EXERCISE REQUIREMENTS:
"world" is the word to look for; copy each line of the listing where it occurs.
::::
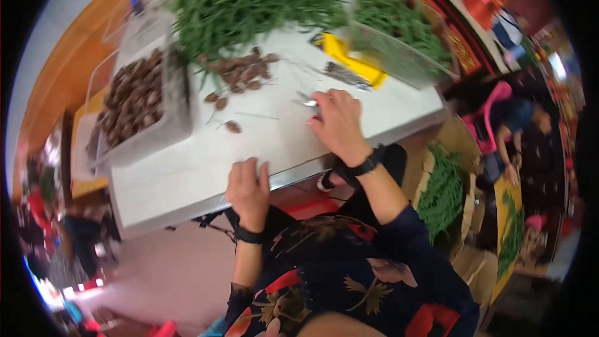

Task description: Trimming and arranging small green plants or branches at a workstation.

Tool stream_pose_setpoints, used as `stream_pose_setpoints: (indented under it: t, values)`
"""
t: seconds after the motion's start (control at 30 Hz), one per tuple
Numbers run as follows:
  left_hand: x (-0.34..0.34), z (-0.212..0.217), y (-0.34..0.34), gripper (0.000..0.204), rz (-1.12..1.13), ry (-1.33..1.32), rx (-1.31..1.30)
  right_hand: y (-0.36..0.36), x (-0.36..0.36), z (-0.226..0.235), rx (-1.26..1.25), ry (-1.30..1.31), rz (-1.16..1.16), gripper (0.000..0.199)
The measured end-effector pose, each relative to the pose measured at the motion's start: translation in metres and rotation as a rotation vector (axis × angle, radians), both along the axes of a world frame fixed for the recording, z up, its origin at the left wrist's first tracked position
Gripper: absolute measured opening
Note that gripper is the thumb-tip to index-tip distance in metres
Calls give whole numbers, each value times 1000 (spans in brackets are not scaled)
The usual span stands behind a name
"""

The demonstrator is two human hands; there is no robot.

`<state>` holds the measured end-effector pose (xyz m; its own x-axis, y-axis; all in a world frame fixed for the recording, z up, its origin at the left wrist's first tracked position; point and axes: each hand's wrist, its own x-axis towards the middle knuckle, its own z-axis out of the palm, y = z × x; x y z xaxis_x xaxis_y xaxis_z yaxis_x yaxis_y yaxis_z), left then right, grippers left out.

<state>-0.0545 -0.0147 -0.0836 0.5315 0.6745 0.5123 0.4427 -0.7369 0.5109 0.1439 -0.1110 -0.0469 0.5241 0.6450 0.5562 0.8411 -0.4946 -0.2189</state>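
My right hand (340,126) is above the table near its front edge, fingers curled around small pliers (307,100). Their silver jaws point left and stand apart; the handles are hidden under my fingers. My left hand (248,192) rests at the table's front edge, fingers bent, thumb apart, with nothing visible in it. Between the hands and the far side lie a loose brown pine cone (233,126) and a thin wire (257,115). Farther back is a small heap of pine cones (240,72). A bundle of thin wires (347,75) lies beside a yellow package (352,59).
A clear bin of pine cones (134,100) stands at the left. Green artificial sprigs (249,0) are piled at the back; more fill a clear bin (399,56) at the back right. A cardboard box of greenery (442,193) sits right of me. Another person (521,118) sits farther right.
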Motion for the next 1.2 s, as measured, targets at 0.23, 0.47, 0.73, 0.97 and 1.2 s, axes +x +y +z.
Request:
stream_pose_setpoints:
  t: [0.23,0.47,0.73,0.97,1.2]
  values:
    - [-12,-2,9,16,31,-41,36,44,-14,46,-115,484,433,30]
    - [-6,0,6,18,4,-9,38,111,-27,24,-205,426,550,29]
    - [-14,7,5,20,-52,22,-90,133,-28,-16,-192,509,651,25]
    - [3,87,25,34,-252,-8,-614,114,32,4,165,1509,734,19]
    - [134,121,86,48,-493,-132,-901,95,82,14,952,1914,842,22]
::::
REPLY TO THE TASK:
The measured end-effector pose, each relative to the pose measured at the motion's start: translation in metres and rotation as a rotation vector (axis × angle, radians), both along the axes of a world frame fixed for the recording, z up, its origin at the left wrist's first tracked position
`<state>` holds the measured end-effector pose (xyz m; its own x-axis, y-axis; all in a world frame fixed for the recording, z up, its origin at the left wrist's first tracked position; point and axes: each hand's wrist, its own x-axis towards the middle knuckle, its own z-axis out of the palm, y = z × x; x y z xaxis_x xaxis_y xaxis_z yaxis_x yaxis_y yaxis_z), left then right, grippers left out.

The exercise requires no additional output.